This was the week in which the Supreme Court decided to allow the Arab Knesset Member Haneen Zoabi to continue running for another term. By a majority of eight to one, the judges ruled to overturn the decision to disqualify her, a decision taken last week by the Central Elections Committee in a predictable outburst of nationalist and racist demagoguery. The court’s verdict elicited an almost audible sigh of relief from Yitzhak Herzog, leader of the oppositional Labor Party which now calls itself “The Zionist Camp”. Herzog had instructed his representatives to support the banning of Zoabi only out of fear that otherwise (perish the thought!) he might have gotten branded “a leftist”.
Livni was quick to retort on the radio: "It is Netanyahu himself who is all the
time negotiating with Hamas! Last summer
he even intended to embark on negotiations on the possibility of open a port in
Gaza. Yes, a port in Gaza! It was me who mobilized the most energetic of
diplomatic campaigns, with the international contacts I established I have
managed to completely remove such idea from the agenda" – which makes one
wonder what do we need a change of government for.
However sharp and acrimonious the exchange of verbal
blows, commentators (and ordinary people) are increasingly considering the
possibility that within some two months we might be treated to the sight of Netanyahu,
Herzog and Livni sitting together around
a single cabinet table.
Apart from all the above, this was a very
European week: a murderous event in the
Danish capital Copenhagen; a petition of British artists; a vote in the Italian
Parliament; a propaganda film produced by West Bank settlers; and also a TV
song contest.
Even before the guard who was shot at the gates
of the main synagogue of Copenhagen had been buried, Netanyahu rushed into his Zionist
conditioned reflex, issuing a call to the Jews of Denmark in particular and of Europe
in general to pack up and come to
Israel: "Israel is your home, the home of every Jew, we are preparing to
absorb a mass wave of European Jews." The call was not particularly well
received at the small Jewish community which carries fond memories of the intensive
and most successful effort which Denmark, more than any other European country,
made to save its Jewish citizens under the Nazi occupation. "The Danish
Jews: We are not leaving" read the headline on the front page of
"Ma'ariv". Yair Melchior, Chief Rabbi of Denmark, said: "I am
disappointed by Netanyahu's call.
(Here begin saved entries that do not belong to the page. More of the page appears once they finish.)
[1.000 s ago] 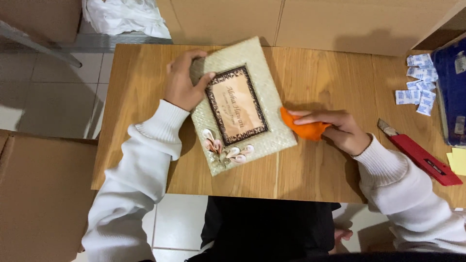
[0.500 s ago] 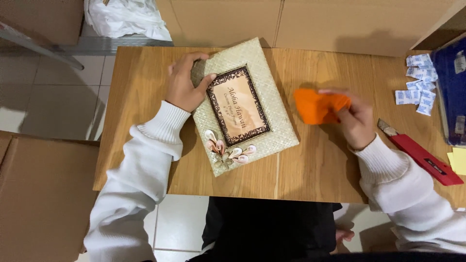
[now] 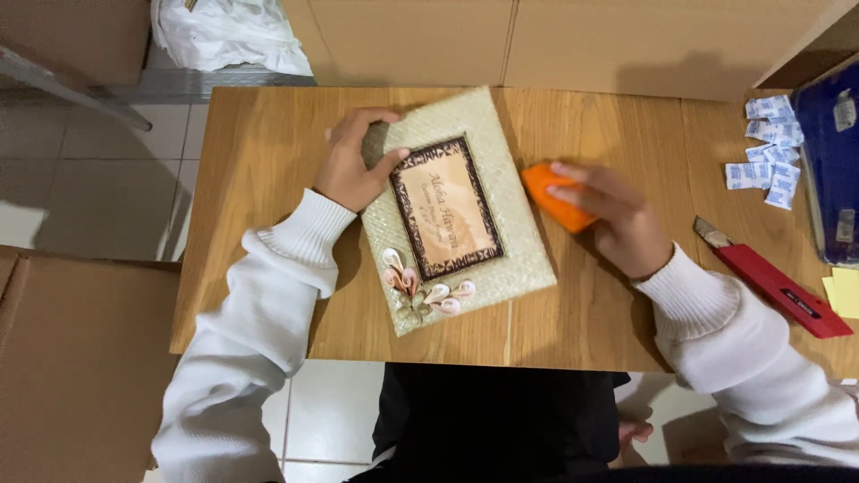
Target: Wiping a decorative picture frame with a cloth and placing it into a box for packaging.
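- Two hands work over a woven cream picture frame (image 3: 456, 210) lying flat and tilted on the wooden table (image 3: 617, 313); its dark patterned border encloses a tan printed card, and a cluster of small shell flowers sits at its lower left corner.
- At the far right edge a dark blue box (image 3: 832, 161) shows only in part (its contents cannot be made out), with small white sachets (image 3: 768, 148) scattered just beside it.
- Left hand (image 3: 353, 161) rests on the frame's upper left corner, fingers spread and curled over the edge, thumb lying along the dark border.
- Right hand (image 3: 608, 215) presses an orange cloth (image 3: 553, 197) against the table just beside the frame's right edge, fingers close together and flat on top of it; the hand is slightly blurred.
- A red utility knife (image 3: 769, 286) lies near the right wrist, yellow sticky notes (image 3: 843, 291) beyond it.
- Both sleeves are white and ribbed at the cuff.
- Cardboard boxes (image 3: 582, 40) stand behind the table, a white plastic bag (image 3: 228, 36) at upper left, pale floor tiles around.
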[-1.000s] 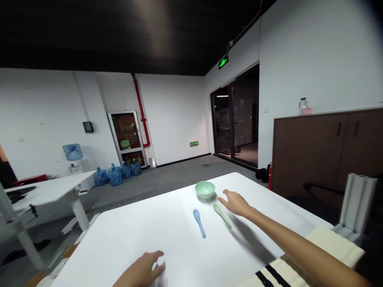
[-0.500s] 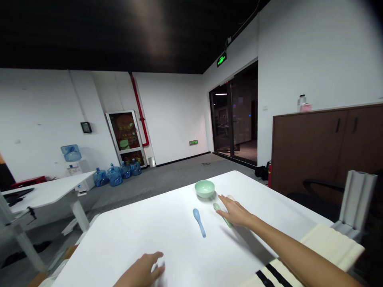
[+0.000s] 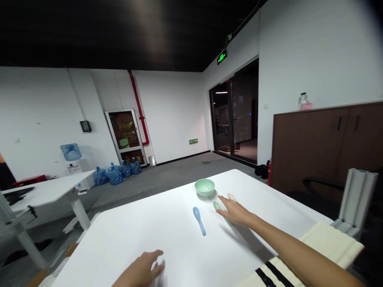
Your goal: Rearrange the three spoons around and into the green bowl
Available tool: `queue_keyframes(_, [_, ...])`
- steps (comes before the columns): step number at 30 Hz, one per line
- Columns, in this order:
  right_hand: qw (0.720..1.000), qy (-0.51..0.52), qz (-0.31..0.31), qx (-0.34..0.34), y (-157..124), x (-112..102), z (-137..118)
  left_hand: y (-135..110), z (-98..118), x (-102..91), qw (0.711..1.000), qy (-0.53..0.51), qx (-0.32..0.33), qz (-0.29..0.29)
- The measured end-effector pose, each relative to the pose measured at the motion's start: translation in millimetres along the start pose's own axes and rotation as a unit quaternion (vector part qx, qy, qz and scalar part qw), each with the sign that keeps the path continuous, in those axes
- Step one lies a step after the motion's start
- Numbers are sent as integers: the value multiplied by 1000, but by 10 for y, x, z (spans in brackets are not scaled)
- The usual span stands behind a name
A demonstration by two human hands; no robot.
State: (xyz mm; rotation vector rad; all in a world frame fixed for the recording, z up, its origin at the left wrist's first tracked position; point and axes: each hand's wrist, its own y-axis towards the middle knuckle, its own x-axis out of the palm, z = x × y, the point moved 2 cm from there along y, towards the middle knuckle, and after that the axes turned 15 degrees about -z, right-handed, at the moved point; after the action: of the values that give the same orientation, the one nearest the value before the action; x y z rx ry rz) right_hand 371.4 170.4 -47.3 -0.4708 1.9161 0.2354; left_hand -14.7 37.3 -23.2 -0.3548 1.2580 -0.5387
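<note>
On the white table, my right hand reaches over a light green spoon, its fingers stretched out and the thumb apart. The palm hides the middle of that spoon; I cannot tell whether the two touch. Just behind the fingers shows the tip of a cream-coloured spoon, mostly hidden. A blue spoon lies to the left of the hand. Beyond the spoons stands a mint green bowl. My left hand hovers near the front of the table, thumb and forefinger spread, with nothing in it.
The white table has a folded cream cloth with black stripes at its right front, under my right forearm. A metal profile post rises at the right edge. Another desk stands at the left, with blue water bottles on the floor behind.
The view has shifted very slightly. Both hands stay almost in place, and the spoons and bowl have not moved on the table.
</note>
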Motion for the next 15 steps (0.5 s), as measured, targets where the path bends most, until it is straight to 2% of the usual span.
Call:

Terrorism
is no reason for emigrating."
At just that time, the settlers of "Samaria"
in the northern West Bank - who have access to very generous government budgets
and some of whose leaders are currently undergoing
an intensive police investigation regarding management of these funds – published an animated
video film, with impeccable high technical quality. The video depicts a monstrous
European named “ Herr Stürmer” who contemptuously summons a Jewish leftist with
a long hooked nose, demands and gets from him a flow of information on the
human rights violations by the armed forces of Israel and pays him with coins bearing
the logo of the Euro, and finally ordering his despicable Jewish leftist lackey
to hang himself – which he hastens to obey. "You might see the Europeans
otherwise – but make no mistake, they still regard you now as they did then"
appears on the screen at the end of the video.
"This is a classic anti-Semitism theme,
ultimately derived from Christian myth of Judas, who sells the Son of God for
30 pieces of silver, and then hangs himself. One may wonder if the Samaria settlers
utilized this legend consciously and deliberately, or did it just permeate into
their consciousness out of the cultural milieu into which they dipped?" wondered
blogger Yossi Gurvitz.
Paradoxically, the vicious video had to compete
for the attention of the Israeli public against Israel’s preparations to take
part in the Eurovision Song Contest,
bringing together all the European countries (and some countries outside the
continent). The popular Israeli TV
competition “Rising Star", was won by a 16-year old singer Nadav Guedj,
from Netanya. After convincingly performing
Beyoncé’s "Crazy in Love" Guedj will represent Israel at the Eurovision
competition, to be held at Vienna in May this year.
TV commentators, and next day those of the printed
press, expressed the fervent hope that at
the decisive moment of this year’s Song Contest, when the European capitals are
polled one by one and read out the score given in their respective countries to
each of the competing songs, it will be possible to hear many time a “douze
points” given to Israel and to the young Guedj as Israel’s representive. The
last time that the State of Israel won this competition was in 1998 (perhaps
not coincidentally, at a time when the Peace Process which began with the Oslo
Accords was still taken seriously?).
Meanwhile, the Italian parliament was preparing to vote in
favor of a recognition of the State of Palestine, as already did the European
Parliament and the national parliaments of the United Kingdom, France, Spain,
Portugal and several other European countries. (Sweden has already reached the
further point of President Mahmoud Abbas being invited to ceremoniously
inaugurate the Embassy of Palestine in Stockholm). Israel's Ambassador in Rome is
known to have tried delaying and obstruction tactics and mobilized right-wing
deputies in the Italian Parliament, but at the Foreign Ministry in Jerusalem it
was unofficially admitted that the struggle for Rome is effectively lost.